The fact that human-guided AlphaGo that defeated Sedol couldn’t muster a single win against self-taught AlphaGo Zero had researchers arriving at some rather mind-blowing, and perhaps spine-chilling conclusions. In their study, they write:
“This suggests that AlphaGo Zero may be learning a strategy that is qualitatively different to human play…AlphaGo Zero discovered a remarkable level of Go knowledge during its self-play training process. This included not only fundamental elements of human Go knowledge, but also non-standard strategies beyond the scope of traditional Go knowledge.”
Over thousands of years, hundreds of generations, countless games and books published about said games, humanity amassed its knowledge of Go. And the masters reached their level only by standing on the shoulders of so many that came before them. The game has a rich history, and there’s a reason it still captures the imagination of people today.
AlphaGo Zero, through random play and reinforcement learning, not only mastered the game of Go, but also reinvented it. All in less than two months.
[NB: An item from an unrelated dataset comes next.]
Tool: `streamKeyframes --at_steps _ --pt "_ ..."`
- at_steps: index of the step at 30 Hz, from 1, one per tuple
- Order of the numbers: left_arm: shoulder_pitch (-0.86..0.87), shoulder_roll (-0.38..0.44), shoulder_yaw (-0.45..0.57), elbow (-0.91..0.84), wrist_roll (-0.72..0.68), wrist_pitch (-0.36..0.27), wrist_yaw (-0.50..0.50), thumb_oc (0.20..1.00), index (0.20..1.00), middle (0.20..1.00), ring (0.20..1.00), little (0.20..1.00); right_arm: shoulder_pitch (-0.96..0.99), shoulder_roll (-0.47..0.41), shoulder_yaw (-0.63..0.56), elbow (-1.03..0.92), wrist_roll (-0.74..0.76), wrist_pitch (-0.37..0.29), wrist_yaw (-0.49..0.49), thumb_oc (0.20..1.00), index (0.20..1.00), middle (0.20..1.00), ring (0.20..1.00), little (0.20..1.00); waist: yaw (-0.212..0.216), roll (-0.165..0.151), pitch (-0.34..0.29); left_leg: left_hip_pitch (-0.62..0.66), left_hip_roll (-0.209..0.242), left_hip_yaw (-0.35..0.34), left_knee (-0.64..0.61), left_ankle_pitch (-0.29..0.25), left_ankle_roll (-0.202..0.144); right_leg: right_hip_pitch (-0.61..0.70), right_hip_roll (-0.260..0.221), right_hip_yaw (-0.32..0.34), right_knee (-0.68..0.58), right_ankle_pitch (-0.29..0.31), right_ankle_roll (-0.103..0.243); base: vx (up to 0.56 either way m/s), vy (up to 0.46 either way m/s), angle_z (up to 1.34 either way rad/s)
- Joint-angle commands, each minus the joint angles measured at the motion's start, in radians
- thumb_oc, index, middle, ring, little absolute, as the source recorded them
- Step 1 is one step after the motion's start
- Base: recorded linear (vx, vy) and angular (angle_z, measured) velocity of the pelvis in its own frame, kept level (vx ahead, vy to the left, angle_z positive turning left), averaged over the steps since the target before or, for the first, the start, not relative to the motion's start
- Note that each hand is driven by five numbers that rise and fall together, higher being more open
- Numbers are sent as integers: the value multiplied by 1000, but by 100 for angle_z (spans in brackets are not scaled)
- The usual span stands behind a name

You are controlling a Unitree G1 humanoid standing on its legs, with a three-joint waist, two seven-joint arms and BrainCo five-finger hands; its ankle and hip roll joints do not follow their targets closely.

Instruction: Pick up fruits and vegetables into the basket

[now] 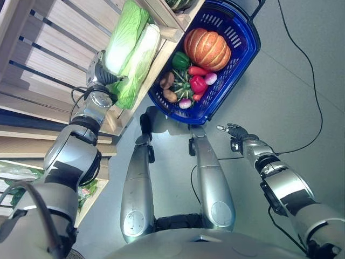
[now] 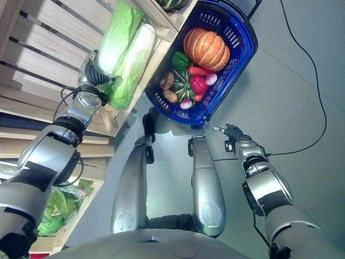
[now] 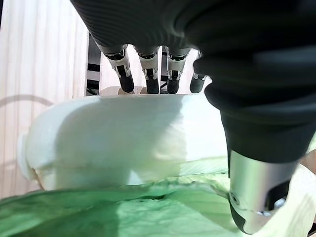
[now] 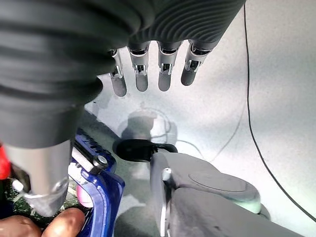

For an artificial intelligence researcher, building an AI with general knowledge would be akin to landing on Mars—there’s no limits to what an AI like that could do. Human beings possess general knowledge. We use the same biological hardware and software to drive a car, solve a math problem, write poetry, catch a baseball and play the game of Go. We can also solve problems where the solution is nebulous, there are no “winners” and the rules to guide us don’t exist. How does a person win in poetry?
AlphaGo Zero is another step toward a kind of general knowledge. It formed its own strategies and optimized an outcome without studying prior examples. Sure, the behaviors that emerged here are novel, and perhaps unprecedented. But the game of Go represents a confined problem with rules and a clear definition of when the game ends—albeit there are a mind-numbing amount of game variations. An algorithm like AlphaGo Zero has potential to teach itself and perform at superhuman levels in rule-based tasks where an outcome is known: investing, insurance claims, medical diagnosis.
But can it play Go, write a novel, drive a car and pick out the best tomato from the produce section? Not yet, but it’s a step closer.